*TO DO*.
Below this line is a set of entries; quote exactly the lines from the line that contains "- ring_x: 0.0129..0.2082" to the line that contains "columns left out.", both lines included.

╭─ DATA SUPPLIED

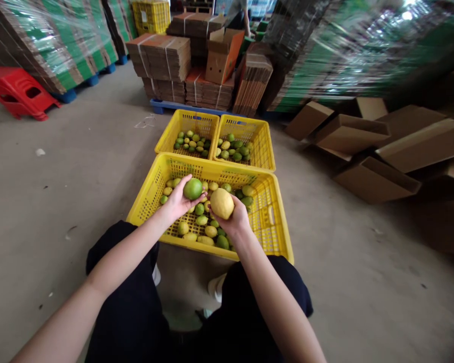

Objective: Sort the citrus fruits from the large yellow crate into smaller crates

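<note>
My left hand [178, 201] holds a green lemon [192, 189], its fingers curled under and around the fruit. Close beside it, my right hand [236, 222] grips a larger pale yellow lemon [222, 203]. Both hands are above a large yellow plastic crate [283, 227] with slotted walls. Green and yellow lemons [202, 220] lie scattered over its bottom, some hidden behind my hands. Two smaller yellow crates, the left one [166, 133] and the right one [267, 146], stand against its far side. Each has a layer of mostly green fruit in it.
Bundled flat cartons [162, 58] are stacked on a blue pallet [159, 106] beyond the crates. Open cardboard boxes [351, 131] lie in a pile at the right. A red stool [18, 91] stands far left, near wrapped pallets [60, 40]. At the back, a person [240, 12] is partly visible.
</note>
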Demonstrator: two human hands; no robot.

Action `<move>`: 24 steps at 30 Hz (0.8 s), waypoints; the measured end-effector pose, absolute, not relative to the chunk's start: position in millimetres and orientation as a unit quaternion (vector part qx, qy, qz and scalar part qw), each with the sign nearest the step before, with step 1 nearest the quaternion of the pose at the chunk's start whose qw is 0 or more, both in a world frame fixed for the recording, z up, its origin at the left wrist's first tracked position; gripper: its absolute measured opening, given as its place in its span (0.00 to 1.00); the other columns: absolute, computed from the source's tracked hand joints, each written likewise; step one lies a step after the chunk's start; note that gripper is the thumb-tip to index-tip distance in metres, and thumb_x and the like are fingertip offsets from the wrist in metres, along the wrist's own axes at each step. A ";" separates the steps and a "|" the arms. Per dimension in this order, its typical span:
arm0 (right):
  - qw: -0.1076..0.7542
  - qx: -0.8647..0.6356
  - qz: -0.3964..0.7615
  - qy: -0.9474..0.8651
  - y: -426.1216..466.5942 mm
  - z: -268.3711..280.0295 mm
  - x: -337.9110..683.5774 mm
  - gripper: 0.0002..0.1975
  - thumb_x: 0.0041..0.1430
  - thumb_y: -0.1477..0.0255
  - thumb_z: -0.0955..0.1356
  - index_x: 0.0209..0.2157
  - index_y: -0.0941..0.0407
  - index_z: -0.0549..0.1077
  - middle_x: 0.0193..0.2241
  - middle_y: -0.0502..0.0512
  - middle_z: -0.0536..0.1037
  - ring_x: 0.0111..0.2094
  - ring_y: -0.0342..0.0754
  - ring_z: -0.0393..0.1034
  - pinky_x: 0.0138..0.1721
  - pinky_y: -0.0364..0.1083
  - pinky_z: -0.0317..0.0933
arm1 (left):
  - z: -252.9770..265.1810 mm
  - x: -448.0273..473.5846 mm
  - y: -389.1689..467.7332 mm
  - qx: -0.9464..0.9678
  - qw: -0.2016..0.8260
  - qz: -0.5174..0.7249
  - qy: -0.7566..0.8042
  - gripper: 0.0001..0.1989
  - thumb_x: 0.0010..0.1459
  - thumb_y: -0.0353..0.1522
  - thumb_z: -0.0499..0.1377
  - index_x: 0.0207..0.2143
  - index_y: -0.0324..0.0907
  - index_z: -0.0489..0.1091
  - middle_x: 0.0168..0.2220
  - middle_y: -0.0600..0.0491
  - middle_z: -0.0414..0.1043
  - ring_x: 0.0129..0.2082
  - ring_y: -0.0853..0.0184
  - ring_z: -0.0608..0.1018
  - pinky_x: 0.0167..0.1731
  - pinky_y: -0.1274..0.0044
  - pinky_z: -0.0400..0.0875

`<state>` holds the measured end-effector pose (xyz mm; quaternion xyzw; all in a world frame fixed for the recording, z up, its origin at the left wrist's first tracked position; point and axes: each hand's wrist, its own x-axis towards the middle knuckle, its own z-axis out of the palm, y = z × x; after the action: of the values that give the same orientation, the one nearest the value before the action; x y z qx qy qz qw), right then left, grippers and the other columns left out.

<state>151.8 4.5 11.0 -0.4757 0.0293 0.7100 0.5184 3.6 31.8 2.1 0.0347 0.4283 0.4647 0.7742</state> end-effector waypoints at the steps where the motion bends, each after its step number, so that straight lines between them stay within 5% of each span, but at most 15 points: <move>1: 0.518 -0.475 0.711 0.033 4.7 10.7 151.3 0.09 0.62 0.73 0.61 0.32 0.56 0.72 0.21 0.53 0.79 0.20 0.47 0.73 0.20 0.43 0.68 | 2.0 3.7 31.5 0.043 0.769 0.471 0.430 0.12 0.65 0.35 0.57 0.45 0.35 0.71 0.29 0.47 0.77 0.25 0.66 0.81 0.26 0.79 0.80; 6: 0.536 -0.472 0.698 0.046 2.8 14.8 148.4 0.10 0.66 0.69 0.62 0.32 0.55 0.71 0.21 0.50 0.77 0.21 0.46 0.73 0.22 0.44 0.71 | 0.4 3.4 30.3 0.029 0.742 0.513 0.432 0.12 0.63 0.36 0.58 0.41 0.35 0.71 0.30 0.45 0.76 0.26 0.66 0.80 0.25 0.81 0.78; 12: 0.582 -0.456 0.673 0.036 0.9 19.6 150.2 0.03 0.59 0.71 0.70 0.33 0.54 0.71 0.23 0.47 0.78 0.22 0.43 0.72 0.25 0.42 0.72 | -0.1 2.3 30.6 0.000 0.734 0.514 0.444 0.10 0.64 0.35 0.54 0.39 0.37 0.70 0.28 0.50 0.74 0.23 0.68 0.77 0.24 0.79 0.77; 18: 0.528 -0.451 0.719 0.038 0.4 15.4 152.0 0.14 0.65 0.64 0.62 0.34 0.58 0.74 0.23 0.55 0.79 0.22 0.49 0.74 0.19 0.44 0.68 | 0.3 5.3 29.5 -0.029 0.745 0.497 0.443 0.16 0.68 0.33 0.45 0.40 0.36 0.71 0.27 0.45 0.76 0.25 0.64 0.80 0.24 0.77 0.78; 24: 0.517 -0.461 0.720 0.049 1.5 14.9 152.1 0.12 0.65 0.68 0.61 0.35 0.57 0.74 0.21 0.54 0.79 0.21 0.49 0.75 0.19 0.44 0.68 | 7.4 2.9 28.9 -0.017 0.717 0.540 0.441 0.08 0.64 0.33 0.54 0.37 0.39 0.71 0.27 0.50 0.76 0.22 0.66 0.78 0.26 0.74 0.80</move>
<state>152.1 1.5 14.9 -0.4609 0.0493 0.7198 0.5168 2.9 28.9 7.4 -0.0168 0.4407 0.5396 0.7172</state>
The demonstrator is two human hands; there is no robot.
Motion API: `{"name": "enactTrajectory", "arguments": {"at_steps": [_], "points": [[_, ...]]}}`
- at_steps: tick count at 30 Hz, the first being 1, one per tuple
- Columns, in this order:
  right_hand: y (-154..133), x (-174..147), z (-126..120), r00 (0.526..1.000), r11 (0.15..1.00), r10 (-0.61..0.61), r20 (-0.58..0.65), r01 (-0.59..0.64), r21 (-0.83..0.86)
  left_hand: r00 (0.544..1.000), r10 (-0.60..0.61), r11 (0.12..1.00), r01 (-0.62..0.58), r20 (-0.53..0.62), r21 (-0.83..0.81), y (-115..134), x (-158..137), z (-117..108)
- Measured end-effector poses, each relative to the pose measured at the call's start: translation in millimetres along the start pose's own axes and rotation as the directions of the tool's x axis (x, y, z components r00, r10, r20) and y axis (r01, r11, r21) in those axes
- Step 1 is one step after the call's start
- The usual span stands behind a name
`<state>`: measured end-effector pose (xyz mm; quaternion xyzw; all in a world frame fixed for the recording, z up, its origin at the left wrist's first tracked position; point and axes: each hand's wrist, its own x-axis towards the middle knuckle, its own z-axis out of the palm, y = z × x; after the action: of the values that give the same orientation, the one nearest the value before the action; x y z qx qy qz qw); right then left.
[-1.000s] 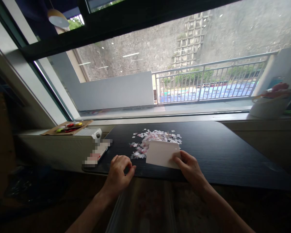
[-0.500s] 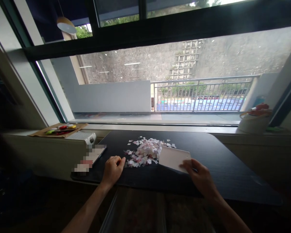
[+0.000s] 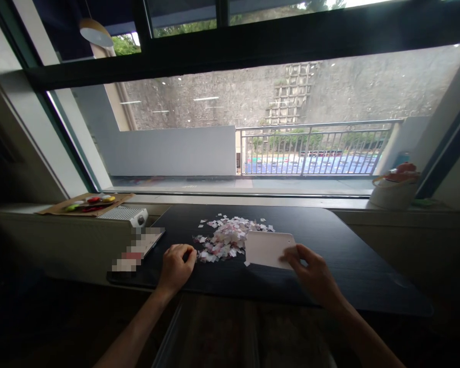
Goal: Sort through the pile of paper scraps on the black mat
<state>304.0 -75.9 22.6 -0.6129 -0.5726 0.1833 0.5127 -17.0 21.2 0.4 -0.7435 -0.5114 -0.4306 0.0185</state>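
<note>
A heap of small white and pinkish paper scraps (image 3: 230, 236) lies on the dark table (image 3: 352, 271). At its right front edge, my right hand (image 3: 310, 268) grips a thin white rectangular panel (image 3: 266, 249) by its right end, thumb and fingers closed on it. The panel has rounded corners and is tilted, hiding part of the heap; what it is made of I cannot tell. To the left of the scraps, my left hand (image 3: 178, 263) rests near the table's front edge, fingers curled in with the thumb against them. Nothing shows in it. One scrap (image 3: 247, 263) lies just below the panel.
A partly blurred-out flat item (image 3: 153, 240) lies at the table's left edge. Beyond it are a white box with a knob (image 3: 128, 217) and a brown board with colourful pieces (image 3: 88, 203) on the sill. A white basket (image 3: 393, 191) stands at right by the window.
The panel has turned to lie more level, and one scrap now shows below its left corner. My left hand stays beside the heap. The whole view has shifted slightly.
</note>
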Motion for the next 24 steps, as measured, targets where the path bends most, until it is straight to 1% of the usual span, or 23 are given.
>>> {"name": "enactTrajectory", "arguments": {"at_steps": [2,5,8,11,14,16,19,22,24], "points": [[1,-1,-1,1.000,1.000,-0.011,-0.008,0.011,-0.012,1.000,-0.012,1.000,0.012,-0.001,-0.023,0,0,1],[-2,-5,4,0.990,0.996,-0.045,0.134,0.055,-0.072,0.999,-0.045,0.994,0.045,0.000,-0.095,2,0,-2],[-14,-12,15,0.955,0.990,-0.095,0.282,0.120,-0.071,0.998,-0.049,0.973,0.053,0.026,-0.225,11,-1,-13],[-29,-13,29,0.916,0.985,-0.115,0.384,0.154,-0.074,0.985,0.022,0.940,0.039,0.173,-0.340,24,-4,-29],[-40,-5,40,0.894,0.974,-0.130,0.429,0.196,-0.114,0.937,0.127,0.915,0.017,0.326,-0.403,34,-8,-43],[-45,0,46,0.881,0.962,-0.135,0.453,0.225,-0.152,0.913,0.180,0.916,-0.020,0.367,-0.400,37,-10,-45],[-49,6,53,0.846,0.952,-0.128,0.517,0.251,-0.175,0.911,0.207,0.939,-0.083,0.356,-0.333,36,-11,-42],[-53,10,63,0.813,0.971,-0.107,0.573,0.209,-0.115,0.913,0.211,0.956,-0.118,0.350,-0.269,33,-6,-37],[-56,12,69,0.810,0.977,-0.089,0.579,0.185,-0.109,0.914,0.212,0.962,-0.132,0.347,-0.239,32,-3,-38]]}}
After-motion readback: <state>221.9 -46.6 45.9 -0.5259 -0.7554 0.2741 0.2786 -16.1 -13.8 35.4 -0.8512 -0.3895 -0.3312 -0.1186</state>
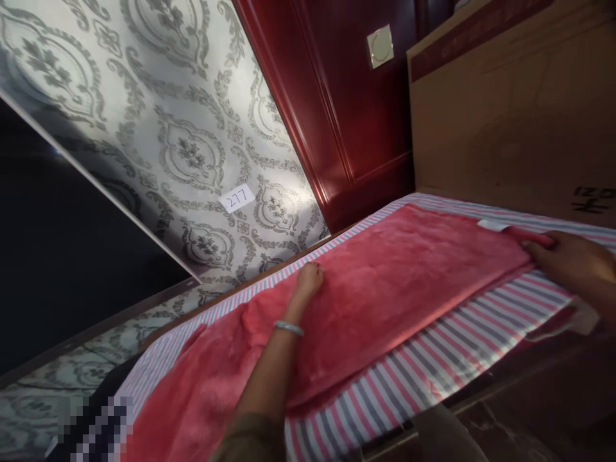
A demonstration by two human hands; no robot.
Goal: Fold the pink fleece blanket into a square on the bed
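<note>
A pinkish-red plush blanket (385,276), folded into a long strip, lies on a striped cloth. Its left part is bunched and drapes toward the bottom of the view. My left hand (309,280), with a silver bracelet on the wrist, is closed on the blanket's far edge near the middle. At the right end my right hand (572,260) grips the blanket's corner, thumb and fingers pressed round the fabric. A white label (493,225) sticks out beside that corner. The tips of my left fingers are partly hidden.
The striped cloth (399,388) covers the table. A large cardboard box (505,122) stands at the far right, against dark red panelling (337,96). Patterned wallpaper (192,154) carries a paper marked 277 (237,198). A big black screen (72,237) is at left.
</note>
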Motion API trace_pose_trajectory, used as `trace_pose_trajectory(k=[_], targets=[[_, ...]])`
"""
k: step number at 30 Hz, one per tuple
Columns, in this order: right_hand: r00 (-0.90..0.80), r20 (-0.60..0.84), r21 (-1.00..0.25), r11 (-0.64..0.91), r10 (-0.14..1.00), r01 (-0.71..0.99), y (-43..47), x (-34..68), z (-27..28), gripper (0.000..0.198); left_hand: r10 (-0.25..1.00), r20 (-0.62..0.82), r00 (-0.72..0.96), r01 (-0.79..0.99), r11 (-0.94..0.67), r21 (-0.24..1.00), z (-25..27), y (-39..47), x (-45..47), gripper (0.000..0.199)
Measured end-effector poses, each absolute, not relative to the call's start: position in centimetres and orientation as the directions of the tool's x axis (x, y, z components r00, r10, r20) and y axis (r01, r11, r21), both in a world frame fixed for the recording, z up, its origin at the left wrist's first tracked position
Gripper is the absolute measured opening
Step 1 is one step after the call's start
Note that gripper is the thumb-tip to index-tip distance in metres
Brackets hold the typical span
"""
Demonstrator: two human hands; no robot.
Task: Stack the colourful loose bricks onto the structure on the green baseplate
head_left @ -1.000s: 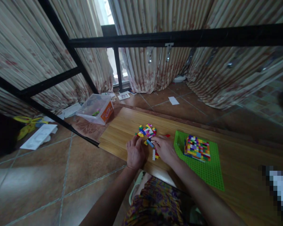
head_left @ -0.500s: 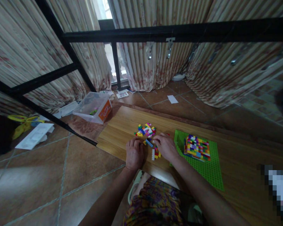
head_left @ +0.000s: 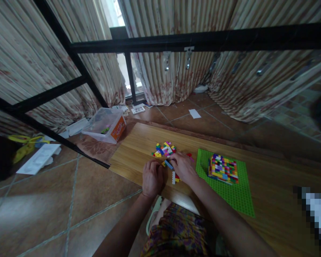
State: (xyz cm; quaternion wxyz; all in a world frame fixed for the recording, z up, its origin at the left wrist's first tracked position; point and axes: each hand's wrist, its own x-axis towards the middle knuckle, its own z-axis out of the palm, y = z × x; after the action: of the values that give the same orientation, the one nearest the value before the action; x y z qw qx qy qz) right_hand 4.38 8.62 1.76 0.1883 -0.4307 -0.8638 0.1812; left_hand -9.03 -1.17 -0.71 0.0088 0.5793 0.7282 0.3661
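My left hand [head_left: 152,178] rests on the wooden table with its fingers curled in; whatever it holds is hidden. Just right of its fingertips lies a blue toy brick [head_left: 168,164] with a bit of yellow beside it. My right hand [head_left: 184,167] has its fingers pinched together at the near edge of a loose pile of toy bricks [head_left: 164,149]; what is between the fingertips is too small to make out. A white toy brick [head_left: 173,177] and a few red and yellow ones lie below my right palm, partly covered by it.
On the right, a multicoloured brick block [head_left: 223,168] sits on a green baseplate [head_left: 240,200]. Pink and red bricks [head_left: 189,155] lie behind my right hand. A clear plastic box [head_left: 98,134] stands on the floor past the table's [head_left: 131,142] left end. Black metal bars [head_left: 149,44] cross overhead.
My right hand has moved slightly forward and left, up to the pile's near edge, covering more of the bricks under its palm. My left hand has stayed nearly in place.
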Motion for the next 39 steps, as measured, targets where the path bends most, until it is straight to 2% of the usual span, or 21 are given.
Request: trace_pose_trajectory(k=[5,8,14,22,26,30,39], targets=[[-0.445,0.239,-0.672,0.477,0.863,0.566,7.5,6.7,2.8,0.023,0.858,0.400,-0.322,0.845,0.070,0.530,-0.7,-1.3,-9.1,0.005],[-0.382,0.243,-0.747,0.423,0.892,0.513,6.4,8.7,3.6,0.028,0.866,0.388,-0.317,0.842,0.068,0.536,-0.7,-1.3,-9.1,0.008],[-0.263,0.234,-0.782,0.342,0.936,0.520,4.7,13.7,5.1,0.025,0.875,0.375,-0.308,0.839,0.063,0.541,-0.9,-1.3,-9.3,0.013],[0.050,0.163,-0.863,0.118,0.985,0.491,5.6,20.0,5.3,0.025,0.867,0.410,-0.283,0.866,0.047,0.498,-1.2,-1.0,-9.6,0.019],[0.152,0.190,-0.852,0.087,0.970,0.516,7.2,21.8,5.4,0.024,0.860,0.436,-0.266,0.881,0.033,0.472,-1.3,-0.9,-9.8,0.020],[0.113,0.253,-0.838,0.160,0.961,0.521,9.0,22.2,5.0,0.022,0.864,0.426,-0.268,0.890,0.052,0.453,-1.3,-0.8,-9.9,0.020],[-0.045,0.267,-0.774,0.242,0.963,0.585,11.9,21.1,3.6,0.025,0.865,0.433,-0.253,0.899,0.046,0.435,-0.9,-0.7,-9.8,0.022]])
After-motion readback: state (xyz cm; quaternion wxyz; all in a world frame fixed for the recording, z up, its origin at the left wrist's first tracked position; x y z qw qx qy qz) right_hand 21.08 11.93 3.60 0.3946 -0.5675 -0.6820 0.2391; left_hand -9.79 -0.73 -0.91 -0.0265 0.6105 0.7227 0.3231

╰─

*TASK SOLUTION*.
  - ring_x: 0.0129..0.2082
  - ring_y: -0.0853..0.0184
  - ring_z: -0.0608..0.1018
  - pinky_x: 0.0167..0.1731
  - pinky_y: -0.1274..0.0044
  - pinky_z: -0.0400..0.0875

`<state>` holds the measured end-effector pose (xyz mm; quaternion xyzw; all in a world frame fixed for the recording, z up, its origin at the left wrist's first tracked position; point and axes: each hand's wrist, its own x-axis towards the middle knuckle, its own z-axis out of the palm, y = z × x; after the action: of the values that give the same orientation, the one nearest the value before the action; x y z qx qy qz qw), right then left, grippers and the other columns left out.

No additional response is needed to complete this exercise.